Pete Roleum and His Cousins + The Prowler
Viewed from today's perspective, the cinema of Joseph Losey, who passed away forty years ago, has something elusive about it. Far from the stylistic quirks and preferred genres that characterize many works, Losey's seems eclectic and multifaceted, which may have unjustly condemned a portion of his significant filmography to obscurity. From the 1940s to the 1980s, he ventured into psychological drama, fantasy, comedy, crime thriller, and historical film, with precision in character study, emotional intensity, and a constantly renewed sense of direction. A friend of Bertolt Brecht as well as an English adoptee after being driven out of the United States by McCarthyism, Losey patiently and confidently forged his worldview through a gallery of disparate characters, often sharing the common experience of being hunted, stigmatized, or isolated.
Commissioned by the oil industry exhibition at the 1939 New York World's Fair, Pete Roleum and His Cousins features a drop of oil who, in response to the voice-over, demonstrates with the help of his cousins the usefulness of black gold in today's world.

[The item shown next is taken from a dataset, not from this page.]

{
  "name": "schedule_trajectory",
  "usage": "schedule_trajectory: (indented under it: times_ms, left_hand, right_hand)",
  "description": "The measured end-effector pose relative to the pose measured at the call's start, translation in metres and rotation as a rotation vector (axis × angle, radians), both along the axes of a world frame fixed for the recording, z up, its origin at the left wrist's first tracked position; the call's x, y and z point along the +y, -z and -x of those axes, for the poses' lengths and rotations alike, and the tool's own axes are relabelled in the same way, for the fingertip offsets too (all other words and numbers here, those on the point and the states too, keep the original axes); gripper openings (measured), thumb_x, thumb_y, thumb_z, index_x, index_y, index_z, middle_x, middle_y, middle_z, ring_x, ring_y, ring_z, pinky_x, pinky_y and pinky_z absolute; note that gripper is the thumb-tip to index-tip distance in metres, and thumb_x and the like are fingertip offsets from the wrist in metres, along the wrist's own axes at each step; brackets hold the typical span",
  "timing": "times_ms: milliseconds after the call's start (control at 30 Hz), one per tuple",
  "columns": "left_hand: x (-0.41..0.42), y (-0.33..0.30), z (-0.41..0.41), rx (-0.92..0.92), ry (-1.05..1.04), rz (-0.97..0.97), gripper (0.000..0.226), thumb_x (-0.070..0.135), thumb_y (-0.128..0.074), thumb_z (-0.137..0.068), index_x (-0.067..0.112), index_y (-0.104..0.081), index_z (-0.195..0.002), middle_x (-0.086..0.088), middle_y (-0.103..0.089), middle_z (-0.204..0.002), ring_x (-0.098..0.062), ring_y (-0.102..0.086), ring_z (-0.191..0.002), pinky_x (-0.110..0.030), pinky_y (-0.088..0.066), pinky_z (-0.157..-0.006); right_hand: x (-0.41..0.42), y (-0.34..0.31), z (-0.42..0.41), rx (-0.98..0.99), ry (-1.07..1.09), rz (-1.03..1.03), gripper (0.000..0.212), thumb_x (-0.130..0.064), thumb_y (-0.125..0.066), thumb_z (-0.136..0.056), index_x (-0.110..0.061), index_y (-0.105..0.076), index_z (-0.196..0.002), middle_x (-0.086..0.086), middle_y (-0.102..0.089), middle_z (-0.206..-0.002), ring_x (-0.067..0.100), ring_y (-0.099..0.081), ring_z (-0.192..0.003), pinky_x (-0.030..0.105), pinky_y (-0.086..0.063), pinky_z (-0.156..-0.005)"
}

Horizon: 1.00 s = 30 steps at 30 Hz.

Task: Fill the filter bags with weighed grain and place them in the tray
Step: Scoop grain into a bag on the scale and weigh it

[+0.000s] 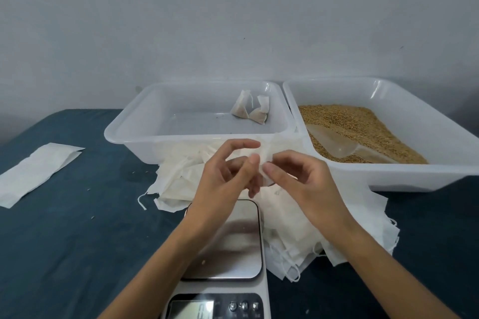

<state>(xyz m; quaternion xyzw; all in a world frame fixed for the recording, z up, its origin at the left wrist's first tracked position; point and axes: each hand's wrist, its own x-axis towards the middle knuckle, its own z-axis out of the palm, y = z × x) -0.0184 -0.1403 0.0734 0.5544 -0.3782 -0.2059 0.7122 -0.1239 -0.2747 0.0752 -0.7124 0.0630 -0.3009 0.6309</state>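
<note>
Both grips pinch one empty filter bag [261, 163] at frame centre.
We hold it with left hand [228, 176] and right hand [298, 179] above the scale [233, 248]; two filled bags [250, 109] lie in the tray [160, 122], grain [360, 127] upper right.

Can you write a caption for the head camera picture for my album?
Both hands pinch an empty filter bag above the scale, near the grain tray.
</note>
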Motion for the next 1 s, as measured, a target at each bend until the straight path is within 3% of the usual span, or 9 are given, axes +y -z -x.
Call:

Two policemen go to the house of a woman who has seen a prowler, but he is nowhere to be found when they arrive. The next day, one of the policemen returns to the house of the woman he has met and fallen in love with. When he discovers that his lover's husband has an insurance policy, he devises a scheme involving the figure of the supposed prowler.
Joseph Losey
Born in 1909 in Wisconsin, Joseph Losey began studying medicine at Harvard before turning to theater. The 1929 crisis sensitized him to social issues, and he emerged in the 1930s as a committed theater director. He traveled to the Soviet Union where he met Bertolt Brecht, with whom he would later collaborate. Upon returning to the United States, he started directing while also becoming involved with the Communist Party, which led to scrutiny by McCarthyist authorities. Forced into exile in the United Kingdom, he subsequently made all his films in Europe. In the 60s, he met Harold Pinter, who would script three major works in his filmography: The Servant, Accident, and The Go-Between, which won the Palme d'Or at the 1971 Cannes Film Festival.